Preseason All-American righthander Jake Arrieta has also struggled at times this year, going 6-2, 3.81 overall.
“His greatest attribute is he is always looking to get better,” TCU coach Jim Schlossnagle said of Arrieta. “His biggest weakness is sometimes he takes that to an extreme and tinkers with success. He had gotten away from who he is, but we made some adjustments in the bullpen, and now he’s on his way back.”
Schlossnagle said the Horned Frogs made a couple of small adjustments with Arrieta’s delivery and rhythm and got him to focus on throwing his hard slider for strikes. He still allowed six runs (five earned) over 6 2/3 innings on Friday at Nevada-Las Vegas, but Schlossnagle said he’s thrown better in his last couple of starts than he had been.

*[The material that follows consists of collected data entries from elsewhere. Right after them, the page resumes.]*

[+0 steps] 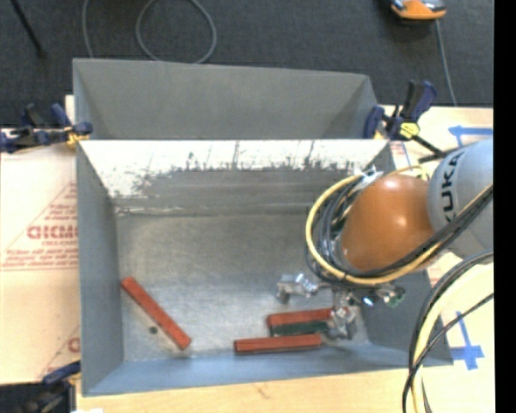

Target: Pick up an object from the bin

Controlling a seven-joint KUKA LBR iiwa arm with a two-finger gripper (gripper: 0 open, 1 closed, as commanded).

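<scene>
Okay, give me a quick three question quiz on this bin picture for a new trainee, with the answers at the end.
1. True or false: the gripper is over the left half of the bin as the camera view shows it.
2. The slanted reddish bar lies in the view's: A) lower left of the bin floor, B) upper right corner, C) middle by the back wall.
3. Fill in: the two-tone bar beside the gripper is red and ___.
Key: 1 false; 2 A; 3 green.
</scene>
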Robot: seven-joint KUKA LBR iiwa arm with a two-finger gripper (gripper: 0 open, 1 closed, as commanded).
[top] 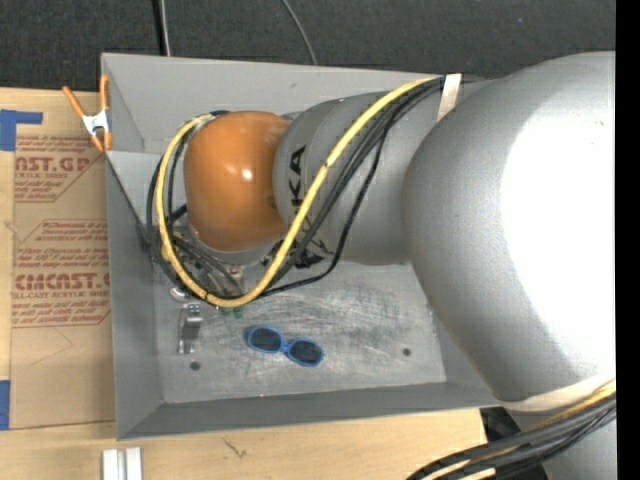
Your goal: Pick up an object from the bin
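Our claw [188, 330] hangs low over the floor of the grey bin [135, 358], near the view's left wall, beneath the orange wrist cover [232, 178]. We cannot tell whether it is released or clenched. Near it, toward the view's right and apart from it, a blue pair of toy glasses [283, 345] lies flat.

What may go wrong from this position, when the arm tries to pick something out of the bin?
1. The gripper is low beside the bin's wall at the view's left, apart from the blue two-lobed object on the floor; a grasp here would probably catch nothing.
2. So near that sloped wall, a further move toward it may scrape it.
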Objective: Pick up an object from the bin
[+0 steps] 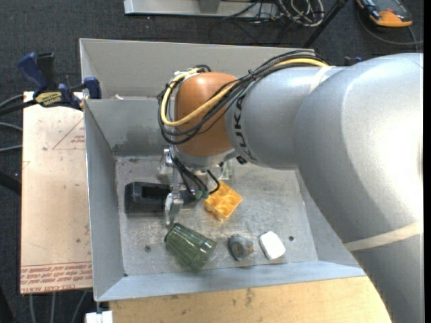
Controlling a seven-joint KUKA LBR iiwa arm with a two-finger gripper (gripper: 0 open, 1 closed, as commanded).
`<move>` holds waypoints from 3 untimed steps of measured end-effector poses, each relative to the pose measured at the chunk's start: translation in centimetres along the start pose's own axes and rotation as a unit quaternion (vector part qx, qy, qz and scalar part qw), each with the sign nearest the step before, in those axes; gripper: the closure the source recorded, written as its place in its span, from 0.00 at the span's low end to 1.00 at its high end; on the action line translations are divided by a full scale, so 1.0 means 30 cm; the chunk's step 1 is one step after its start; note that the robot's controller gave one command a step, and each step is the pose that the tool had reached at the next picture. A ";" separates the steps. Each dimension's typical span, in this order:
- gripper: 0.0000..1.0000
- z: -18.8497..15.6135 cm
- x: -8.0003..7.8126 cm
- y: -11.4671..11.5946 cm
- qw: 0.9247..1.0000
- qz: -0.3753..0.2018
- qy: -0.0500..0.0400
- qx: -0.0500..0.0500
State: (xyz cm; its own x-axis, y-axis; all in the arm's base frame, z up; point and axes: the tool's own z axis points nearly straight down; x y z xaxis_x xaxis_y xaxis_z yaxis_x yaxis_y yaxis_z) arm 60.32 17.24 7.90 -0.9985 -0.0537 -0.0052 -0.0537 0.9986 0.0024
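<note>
- The arm (pixel 323 126) is reaching into the grey metal bin (pixel 101 200) from the right. Its wrist is wearing one orange cover (pixel 205 113), with black and yellow cables (pixel 176 116) looping around that cover.
- The gripper (pixel 171 212) is hanging low over the left half of the bin floor. It is pointing down between two things, the black block and the green cup.
- The wrist is hiding most of the gripper, so I cannot tell whether it is standing wide or narrow.
- Five loose things are lying spread out on the bin floor, one of each kind.
- One black block (pixel 143 197) is lying at the left of the floor, its long side running left to right. Its right end is sitting just beside the gripper, and I cannot tell whether the two are touching.
- One green cup (pixel 190 246) is lying on its side near the front wall, just below the gripper tip in the camera view.
- One yellow piece (pixel 223 202), ragged at its edges, is lying just right of the gripper, near the middle of the floor.
- One small grey lump (pixel 239 246) is resting near the front wall, right of the green cup.
- One white block (pixel 272 245) is sitting just beside the grey lump, on its right.
</note>
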 end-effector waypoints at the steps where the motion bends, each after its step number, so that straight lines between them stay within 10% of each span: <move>1: 1.00 -0.003 0.001 -0.002 1.000 0.004 0.001 0.000; 3: 1.00 -0.016 0.007 -0.003 1.000 0.004 0.004 0.001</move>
State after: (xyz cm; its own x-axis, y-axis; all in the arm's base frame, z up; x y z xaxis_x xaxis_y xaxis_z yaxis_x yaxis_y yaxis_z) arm 60.13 17.13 8.38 -0.9989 -0.0462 0.0022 -0.0462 0.9989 0.0005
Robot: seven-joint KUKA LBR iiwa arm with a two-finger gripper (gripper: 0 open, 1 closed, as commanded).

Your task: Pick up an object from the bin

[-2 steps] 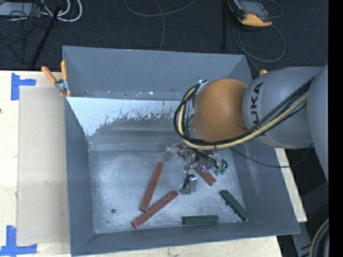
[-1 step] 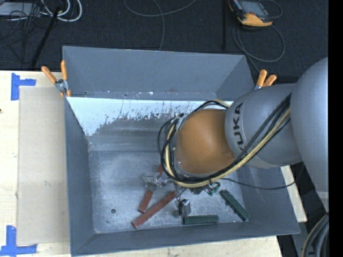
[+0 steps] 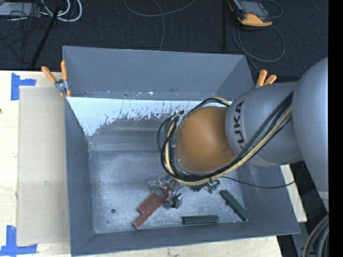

Of course, lights-out closer Sam Demel can bail the Frogs out of many tight spots. With a plus fastball in the 92-94 range, a plus changeup and a slider that can be a third plus offering at times, Demel has emerged as one of the top closer prospects in the 2007 draft. He’s 4-1, 2.51 with 46 strikeouts in 29 innings this season.
“Demel has been our saving grace,” Schlossnagle said. “Any time we’ve had a lead from the seventh inning on, he’s been there for us.”